Thursday, March 24, 2011

Overcoming the fight between your child III

ADVISED OF UNDERSTANDING

Urge the brother to give in, will only make him feel confident, that you are more fond of his sister. Worse, without realizing it, you train your toddler to be passive and always obey and succumb to her brother. It's certainly not good for your toddler. Because eventually, he could be like that too on any child or any person carrying out the will of him. It hurt, right?

While the brother who defended, will learn that he can seize whatever she wants when she wants it. Remember, the little brother who was a child not yet have an understanding of the distinction between "mine" and "mine" or "hers". He will slowly learn the concept of ownership as long as you let him grab any toys or objects from his brother.

It must be remembered also, the brother, who though it was larger than the brother, but he remains still a child. He did not understand that his brother did not have an understanding of the concept of ownership. Therefore, although the bigger brother, he also needs to be protected from aggression sister arbitrary.

So, not only the brother who should be understanding, but also the little brother. Despite the little brother very young age like 1-2 years. Effective way, according to Rosa, to convey the "I message" or "message me". For example, 'Mama sad because you tore your sister's picture book. "The older brother can be taught to express his feelings to his younger brother. "We must not underestimate the younger children. He was able, really, to take the responsibility that her brother was disappointed, that he who becomes the source, "said Rosa.


WHO DO NOT FIND ANY

Rosa asked parents to be objective in dealing with children who are at war. "Parents do have to bestow blessing and reconcile her two children who are at war. But not by acting as a judge, is looking for who is wrong. Well, a small court at home is how to express opinion without emotion. Ideally we listen to both sides so that we also learn to give justice to the children, "he explained.

Rosa realized, was not easy to arbitrate a fair and wise. This is because the influence of parental subjectivity. "If you already have two children, usually the father had a favorite son and the mother too. For example, his favorite mom at the elder while the father of the youngest. Even so, the best was the father and mother remain balanced in giving justice to the two children, "said the mother of two children.

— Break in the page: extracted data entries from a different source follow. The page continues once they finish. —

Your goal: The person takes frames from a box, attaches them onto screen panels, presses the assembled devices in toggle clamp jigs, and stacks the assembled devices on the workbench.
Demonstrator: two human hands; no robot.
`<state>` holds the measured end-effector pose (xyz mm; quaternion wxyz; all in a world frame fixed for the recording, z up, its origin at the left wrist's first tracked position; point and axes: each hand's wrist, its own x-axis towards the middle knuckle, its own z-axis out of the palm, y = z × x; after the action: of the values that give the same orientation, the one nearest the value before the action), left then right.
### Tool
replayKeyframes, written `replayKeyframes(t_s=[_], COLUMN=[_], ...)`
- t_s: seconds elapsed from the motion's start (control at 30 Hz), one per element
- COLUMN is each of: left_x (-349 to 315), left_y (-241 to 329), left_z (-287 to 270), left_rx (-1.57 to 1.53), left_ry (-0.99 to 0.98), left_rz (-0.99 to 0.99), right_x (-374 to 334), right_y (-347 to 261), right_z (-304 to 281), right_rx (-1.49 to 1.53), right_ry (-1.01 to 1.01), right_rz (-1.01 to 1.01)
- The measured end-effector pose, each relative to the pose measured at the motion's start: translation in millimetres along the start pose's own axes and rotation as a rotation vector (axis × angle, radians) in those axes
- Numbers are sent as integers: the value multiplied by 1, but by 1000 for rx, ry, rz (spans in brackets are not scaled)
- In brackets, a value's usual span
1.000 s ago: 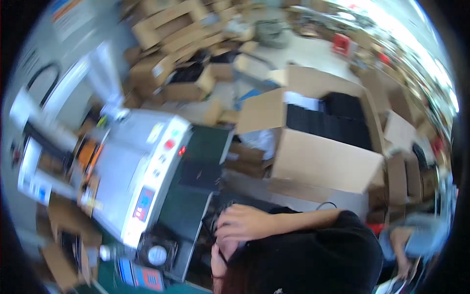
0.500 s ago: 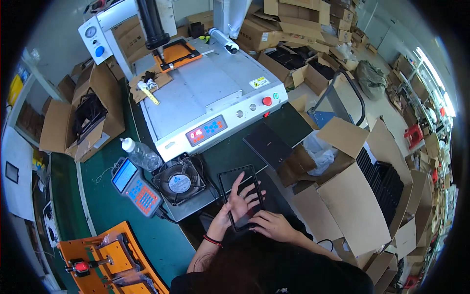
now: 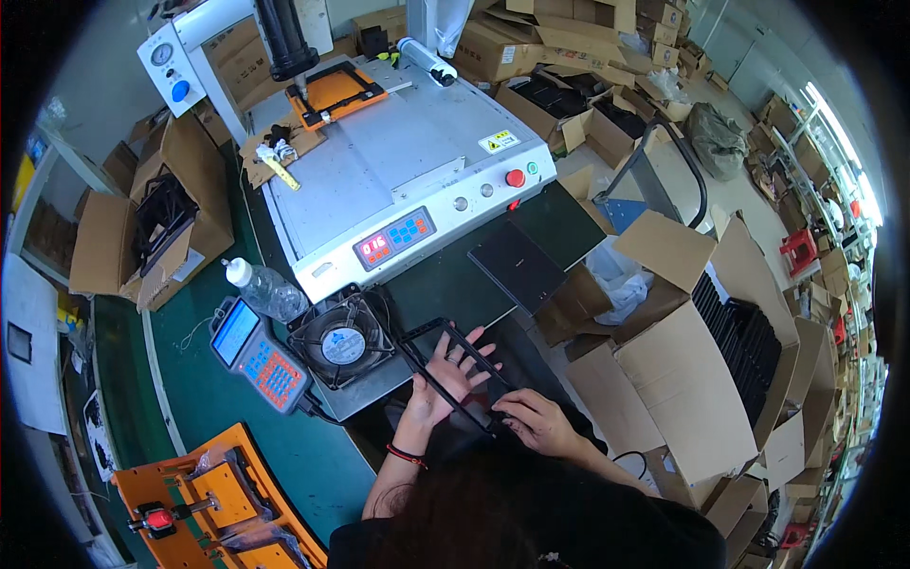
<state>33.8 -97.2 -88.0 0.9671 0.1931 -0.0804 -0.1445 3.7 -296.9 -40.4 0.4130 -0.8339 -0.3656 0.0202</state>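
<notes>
Frame (image 3: 462, 406), slim blk rect w/ rounded corners, pinched by R hand (image 3: 540, 424) fingers; L hand (image 3: 454, 377) fingers splayed.

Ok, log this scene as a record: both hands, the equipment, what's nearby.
Left hand: open, fingers spread, behind the thin black rectangular frame; contact unclear
Right hand: fingers closed at that frame's near end
Equipment: grey-white benchtop machine, red display lit, black cylinder above flat orange fixture
Nearby: square black fan, grey handheld keypad controller, clear plastic bottle
Right side: open brown cardboard box holding black parts
</notes>
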Motion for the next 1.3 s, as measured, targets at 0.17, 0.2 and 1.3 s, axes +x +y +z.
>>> replayKeyframes(t_s=[0.17, 0.2, 1.3], left_x=[4, 4, -8], left_y=[-3, -3, -8], left_z=[1, 2, 20], left_rx=[143, 178, 953], left_ry=[65, 59, 303], left_rz=[22, 20, -126], right_x=[-1, -2, 7], right_y=[4, 5, 48], right_z=[-3, -4, -41], right_rx=[-9, -27, 240], right_ry=[37, 27, 529], right_rz=[24, 10, 55])
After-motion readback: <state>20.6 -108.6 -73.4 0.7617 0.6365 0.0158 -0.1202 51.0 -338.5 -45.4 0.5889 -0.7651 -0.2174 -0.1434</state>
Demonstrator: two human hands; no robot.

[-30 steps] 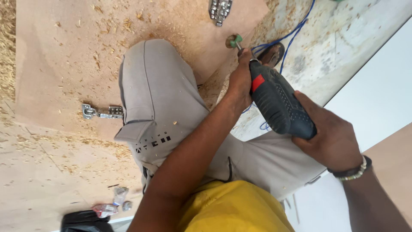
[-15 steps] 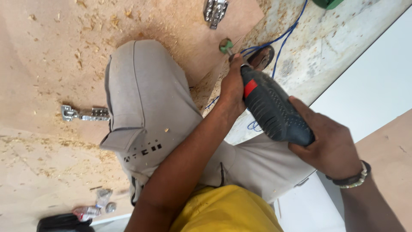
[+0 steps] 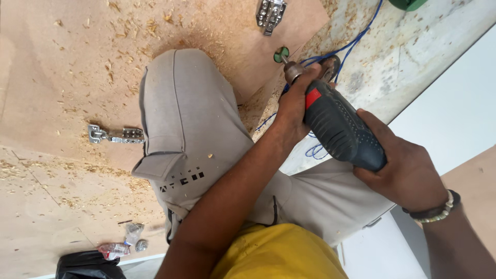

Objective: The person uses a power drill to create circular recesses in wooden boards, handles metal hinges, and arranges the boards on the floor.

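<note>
The left hand has its fingers closed around the front end of the power drill, just behind the metal chuck; the fingertips themselves are hidden on the far side of the tool. The right hand has its fingers wrapped tight around the rear grip of the same drill, thumb lying along the dark body. A beaded bracelet sits on the right wrist.

The drill is dark blue-grey with a red patch near the front and points away from the person, tilted down toward the edge of the plywood board. At its tip a round green-rimmed cutter meets the board near its edge. A blue cable runs across the pale floor past the tool.

The person's knee in grey trousers rests on the board. Sawdust is scattered over the board. One metal hinge lies just left of the knee; a second hinge lies at the top edge. A black bag and small plastic packets lie at the lower left.
</note>
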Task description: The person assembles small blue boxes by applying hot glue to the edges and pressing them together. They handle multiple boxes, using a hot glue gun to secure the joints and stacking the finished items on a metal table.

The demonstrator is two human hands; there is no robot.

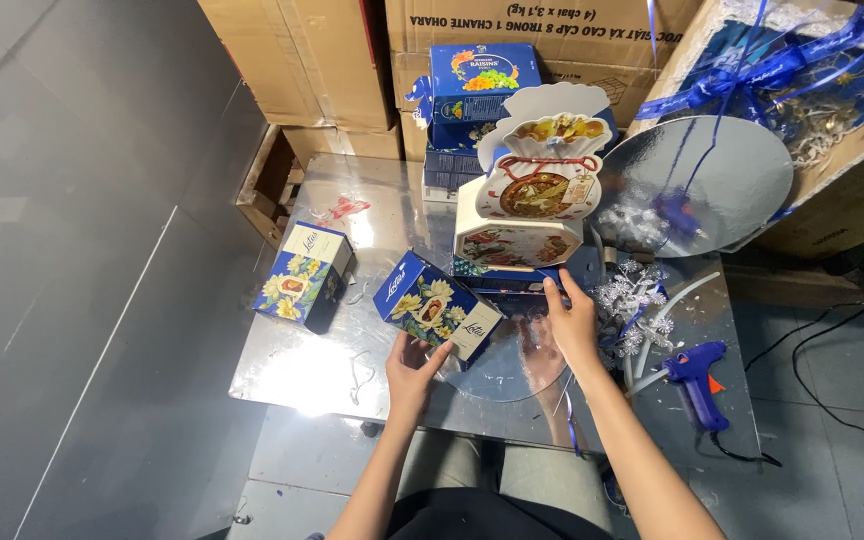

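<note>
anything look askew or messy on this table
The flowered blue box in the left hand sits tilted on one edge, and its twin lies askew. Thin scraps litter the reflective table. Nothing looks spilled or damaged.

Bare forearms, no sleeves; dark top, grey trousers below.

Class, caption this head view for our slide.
Left hand holds a blue floral box; right hand steadies a bag-shaped gift box.

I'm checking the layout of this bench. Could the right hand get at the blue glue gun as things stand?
Probably yes. The glue gun lies uncovered on the table, just right of the right hand, which only rests on a blue box. Nothing lies between them but silver trim.
</note>
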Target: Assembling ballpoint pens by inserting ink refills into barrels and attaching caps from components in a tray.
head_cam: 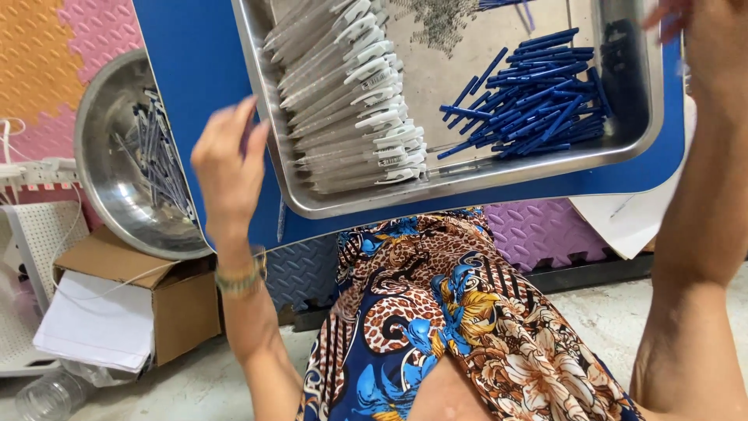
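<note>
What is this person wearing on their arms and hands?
Both forearms are bare, with no sleeves or gloves. The left hand has a beaded band of green and gold tones around its wrist. The right hand is partly cut off by the frame; nothing worn shows there.

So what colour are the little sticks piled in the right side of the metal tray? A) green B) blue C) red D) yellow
B: the sticks heaped in the right part of the metal tray are blue, next to a row of white pen parts.
</note>
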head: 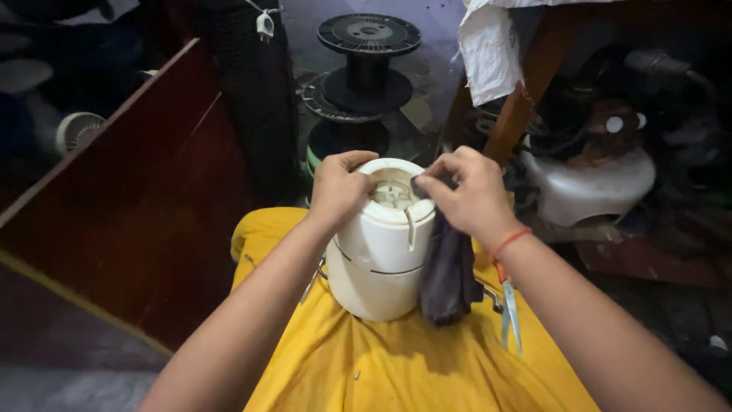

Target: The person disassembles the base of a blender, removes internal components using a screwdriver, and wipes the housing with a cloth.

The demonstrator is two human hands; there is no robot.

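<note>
A white cylindrical appliance base (377, 255) stands upright on a yellow cloth (396, 358) in front of me. My left hand (340, 187) grips its top rim on the left side. My right hand (465, 194) pinches a dark grey rag (448, 271) against the top right edge; the rag hangs down the appliance's right side. The top of the appliance shows a round coupling (393, 194) between my hands. A red thread band circles my right wrist.
Scissors (509, 309) lie on the yellow cloth under my right forearm. Black empty wire spools (366, 65) are stacked behind. A dark red wooden panel (130, 198) slants at the left. A white motor housing (591, 187) and a white sack (488, 53) sit at the right.
</note>
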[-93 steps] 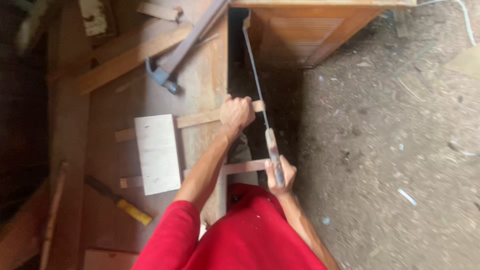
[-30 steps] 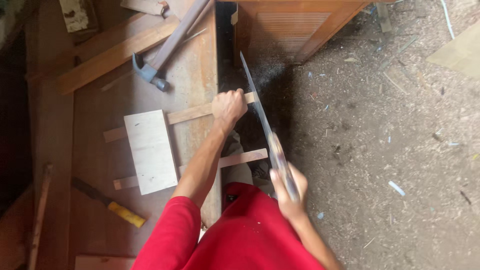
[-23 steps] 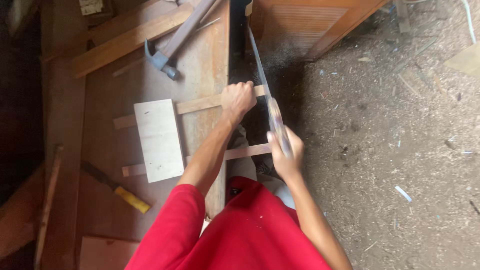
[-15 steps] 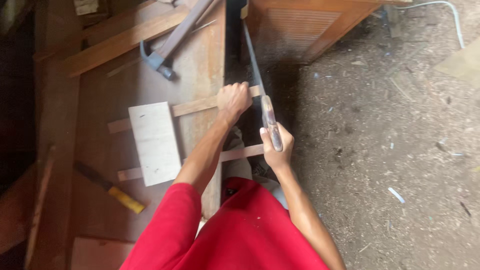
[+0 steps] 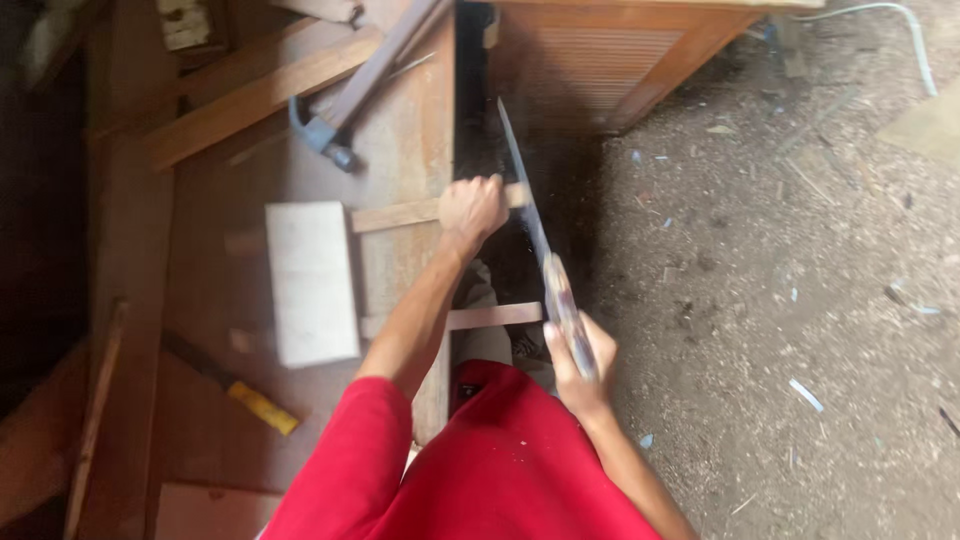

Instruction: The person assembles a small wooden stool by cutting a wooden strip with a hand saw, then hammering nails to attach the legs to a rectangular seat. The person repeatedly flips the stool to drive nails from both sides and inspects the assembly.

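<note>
A sawing stroke is judged to be in hand. On the workbench (image 5: pixel 300 420), a wooden strip (image 5: pixel 400 213) overhanging the bench's right edge is pinned by the left hand (image 5: pixel 472 207), fingers wrapped fully round it. The handsaw (image 5: pixel 535 240), just past that edge, is held by the right hand (image 5: pixel 578 355), closed tight on the handle. A straight stroke clear of the left fingers is called for; open room lies right of the bench.

Soft daylight on the dirt floor (image 5: pixel 800 300) right of the workbench (image 5: pixel 400 130); deep shadow left of it; motion blur throughout, saw (image 5: pixel 540 250) smeared
</note>
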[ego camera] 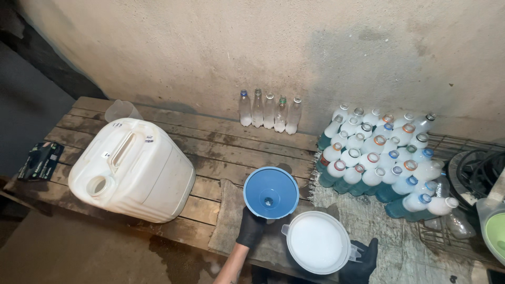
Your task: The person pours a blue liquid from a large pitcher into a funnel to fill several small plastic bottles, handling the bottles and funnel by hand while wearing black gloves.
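Funnel, blue plastic, round (271, 192): near-centre of the bench, mouth up, spout pointing straight down, so its long axis is vertical. Going left to right: big white plastic jerrycan (131, 168) lies on its side on the weathered wooden plank bench (210, 142), cap opening toward me, well apart from the funnel. My left hand (251, 227), black-gloved, sits just below the funnel, fingers closed around whatever is under it; I can't see what, the funnel hides it. Just right of that, my right hand (360, 257), also gloved, grips the handle of a clear plastic jug of white liquid (318, 242), rim nearly touching the funnel's near-right edge. Jug is near-right of the funnel; left hand is nearer it. Far right: stacked bottles with white and blue contents (379, 158).
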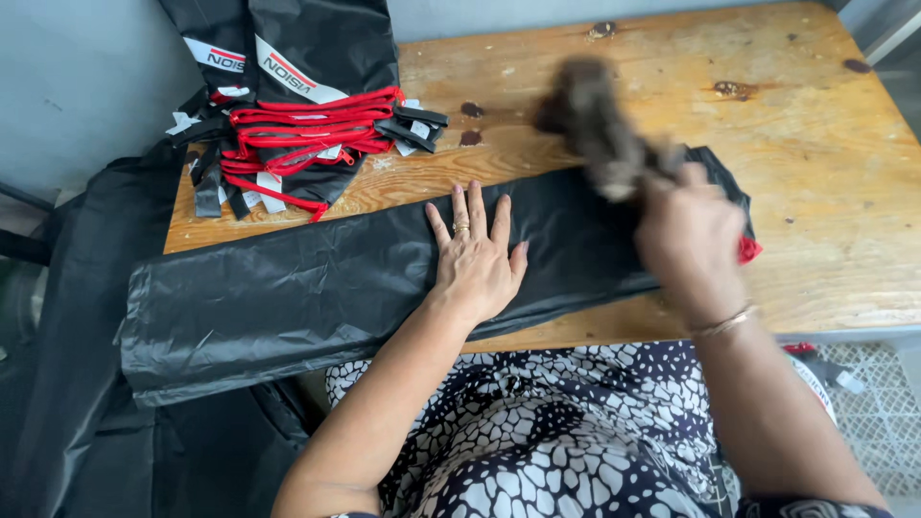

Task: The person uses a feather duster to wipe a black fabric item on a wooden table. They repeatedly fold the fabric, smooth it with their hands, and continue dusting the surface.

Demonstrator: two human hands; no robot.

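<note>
Patterned dress below; red-strapped bag pile beside black fabric.

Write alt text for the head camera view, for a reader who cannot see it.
A person's left hand presses flat on a long folded black fabric piece lying across a wooden table, while the right hand sweeps a blurred dark brush-like object over it. A stack of black bags with red cords sits at the table's far left corner.

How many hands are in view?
2: the left hand lies flat on the long black fabric bag; the right hand, blurred, grips a dark brush-like thing above it.
</note>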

After both children be reconciled, which needs to be done is to invite their parents to apologize to each other. "Usually this is baseball easy. Since we own is not easy to apologize to others, in children. Moreover, to teach this to the two children who are experiencing anger, "he said.

But, anyway, they still have to be taught. Because of past apology, little else to learn responsibility. "Well, if one of them can learn to apologize first, whether the brother or sister, then we must give him the award. Give him a compliment, "said Rosa.

TOY/GOODS THE SAME

Another thing parents can do is to prevent the quarrel, if the source is known to cause the same thing continues. For example, always fighting over a toy or something good. "Maybe the parents could buy each a toy or similar goods. If the price is not expensive or parents do have money, why not? "Said Rosa.

But in this case, he added, parents should be able to be flexible. Because with each having one toy / item the same, meaning we do not teach it to share. Conversely, if all toys / items belong together, we are not taught to be responsible. Because if the toy / item that is broken, each one can dodge, "It's not mine, really."

So, Rosa said, "People who got to tualah flexible. Whenever the child had to share and when the child should have privacy. "The best possible by marking toys / items purchased for each child. For example, a red mark shall be affixed to the toy / toddler goods and yellow for toys / belongings brother. All toys / items that are stored in boxes / baskets are also marked in red and yellow.

If there is an argument between the brother and the brother of who will be playing with toys which you can quickly overcome by showing the color that marks their toys. For example by saying, "This is red, so it's older brother." If the brother insisted, so the brother could be given the sense to learn to share to his brother but instead asked him to budge. If the brother refuses, remember you have no right to force him. After all, with the passage of time, both the brother and the brother will understand the meaning of sharing. Just so you do not get bored to continue to teach them.